I am not looking to be an elite athlete, body builder, etc. I just want to be good at everything, not great at a few things. As far as lifestyle hobbies go, I play disc golf, whitewater kayak, and mountain bike. In each of those sports/hobbies, I find myself in top form when I can get my whole body to work in concert for a desired effect. When I drive a disk, I dont isolate my arm and shoulder and throw. I twist my entire body and focus on foot work, a good arm extension, transitioning to my back muscles, and finishing with a fast wrist snap. The entire throw is negated if any one of those processes is not executed in concert. When I go kayaking, if I am executing a proper boof to avoid a nasty hole, I need to lean way forward, plan my paddle, and while I am pulling tighten my core and snap my hips to maximize the power and therefore distance I am able to huck over a drop. And mountain biking is similar, so I wont get into specifics.
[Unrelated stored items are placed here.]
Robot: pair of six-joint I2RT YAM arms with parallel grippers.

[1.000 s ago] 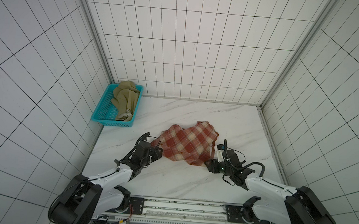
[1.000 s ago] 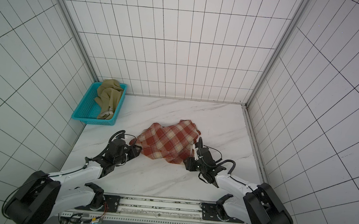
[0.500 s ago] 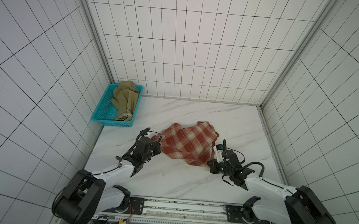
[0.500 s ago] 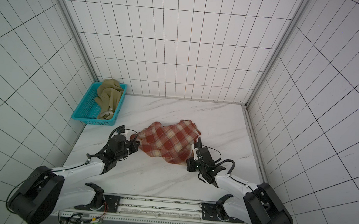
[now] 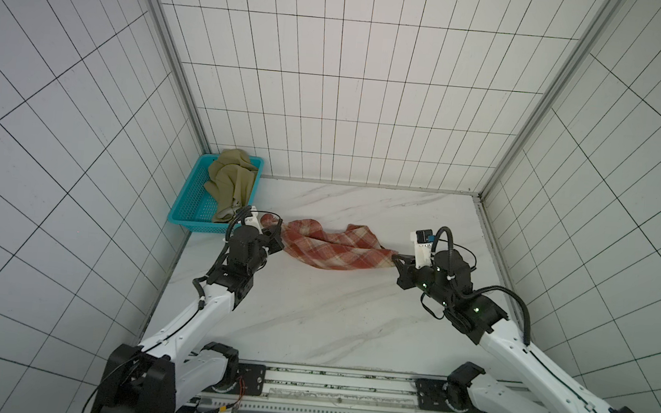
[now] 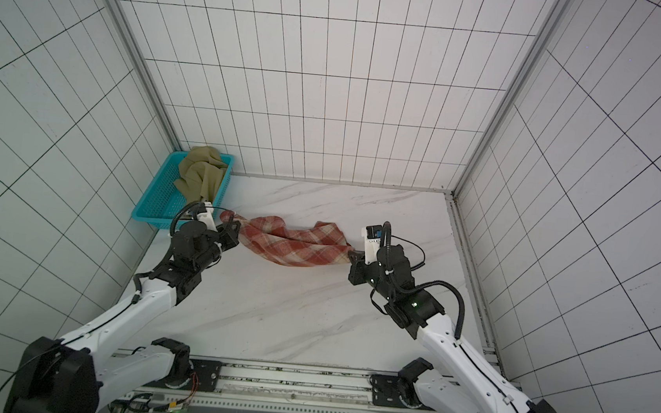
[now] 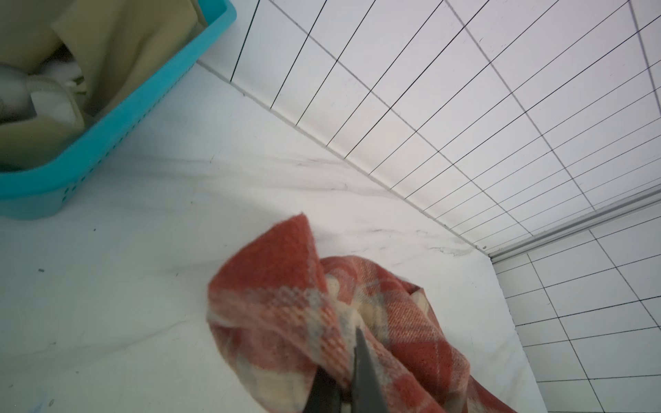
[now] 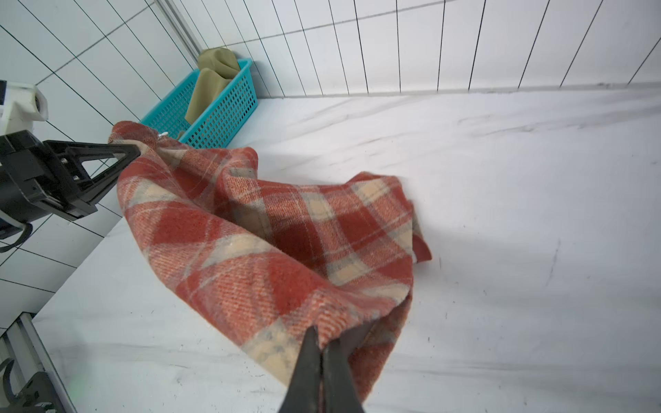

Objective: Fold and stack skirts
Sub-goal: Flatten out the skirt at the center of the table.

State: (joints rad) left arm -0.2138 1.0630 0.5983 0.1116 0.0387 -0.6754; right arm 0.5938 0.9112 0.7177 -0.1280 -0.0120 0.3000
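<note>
While both jaws are clamped on its ends, plaid skirt [image 5: 333,250] sags between left gripper [image 5: 279,240] and right gripper [image 5: 396,257]; olive skirt [image 5: 231,178] sits in basket [image 5: 191,209] just beyond left jaws.

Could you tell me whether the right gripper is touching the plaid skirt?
Touching. The right wrist view shows the right gripper shut on an edge of the plaid skirt, with cloth pinched between its jaws.

Two skirts [image 5: 333,250] [image 5: 231,180], one basket [image 5: 196,225].
</note>
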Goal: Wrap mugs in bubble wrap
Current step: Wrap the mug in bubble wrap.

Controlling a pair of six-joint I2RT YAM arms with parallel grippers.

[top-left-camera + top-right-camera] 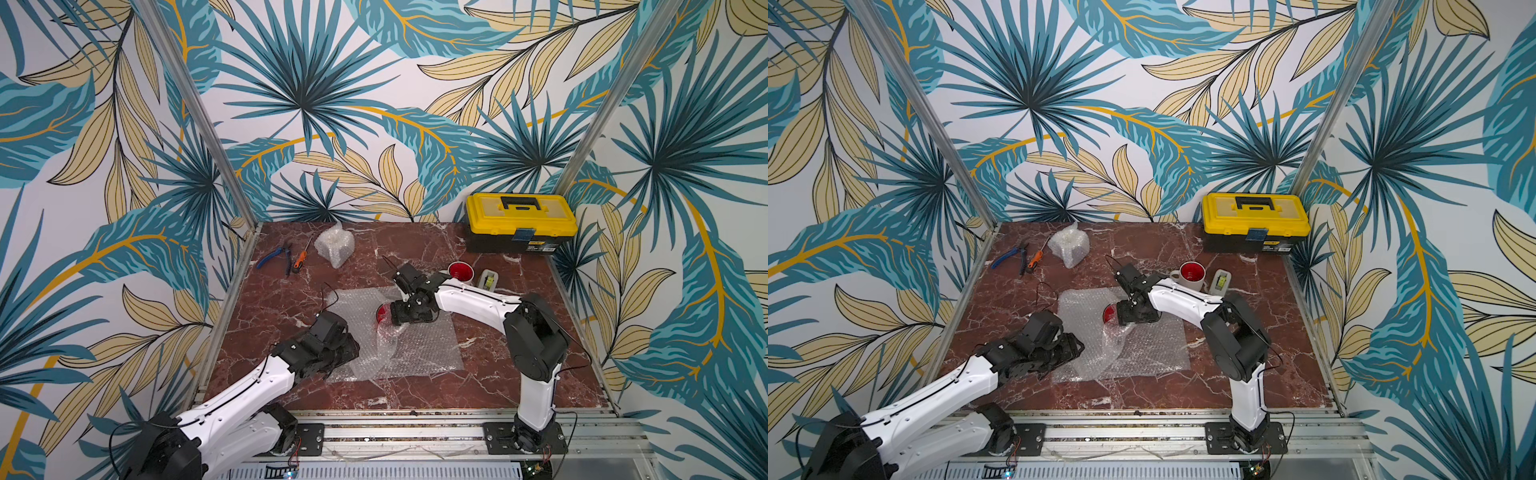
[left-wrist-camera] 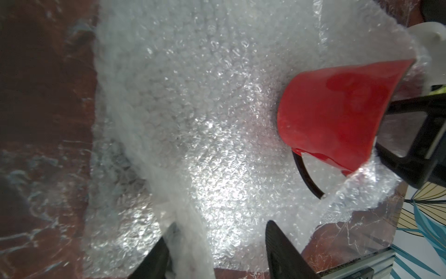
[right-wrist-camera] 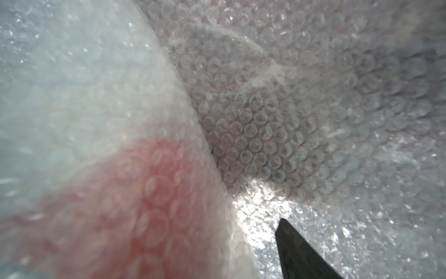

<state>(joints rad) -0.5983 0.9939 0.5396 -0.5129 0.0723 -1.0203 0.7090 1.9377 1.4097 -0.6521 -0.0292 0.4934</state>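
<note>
Left tool [image 2: 220, 224] noted half-spread astride bubble wrap [image 2: 193, 108]; rt tool [image 1: 405, 316] unclear. Risked tugging red mug [image 2: 337, 116] over, 7 o'clock.

Red mug [image 2: 337, 116]; clear bubble wrap [image 2: 193, 120]; table [image 1: 519, 374] maroon, apparently white-veined marble.

A mug [image 1: 382, 312] lay on a bubble wrap sheet [image 1: 419, 349] at mid-table [image 1: 519, 374]. Behind and to the right stood a second mug [image 1: 460, 272], a tape dispenser [image 1: 487, 279] just right of it, and a toolbox [image 1: 519, 224] behind both. A wrapped bundle [image 1: 334, 246] sat back left, with a screwdriver [image 1: 300, 258] and pliers [image 1: 274, 255] to its left.
</note>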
So for me, biased towards complex movements that directly pay off in my lifestyle, I favor exercises that require my body to work in concert and alignment as opposed to strict isolation. The snatch is one of my favorite lifts for that reason and the bench press or bicep curl, to me, is all but worthless for what I am interested in. That said, I dont think those exercises are in any way SUPERIOR to all exercises that are less complex or that dont require systematic muscle engagement, but it is to me. I therefore do see the benefit in systematic (or whatever the opposite of isolationist is) because I tend to find that the more complex things I train at, the better I learn my body and how to make it do what I want it to do better.
These are just my personal observations and I only add them to provide perspective. This is my perspective and $0.02.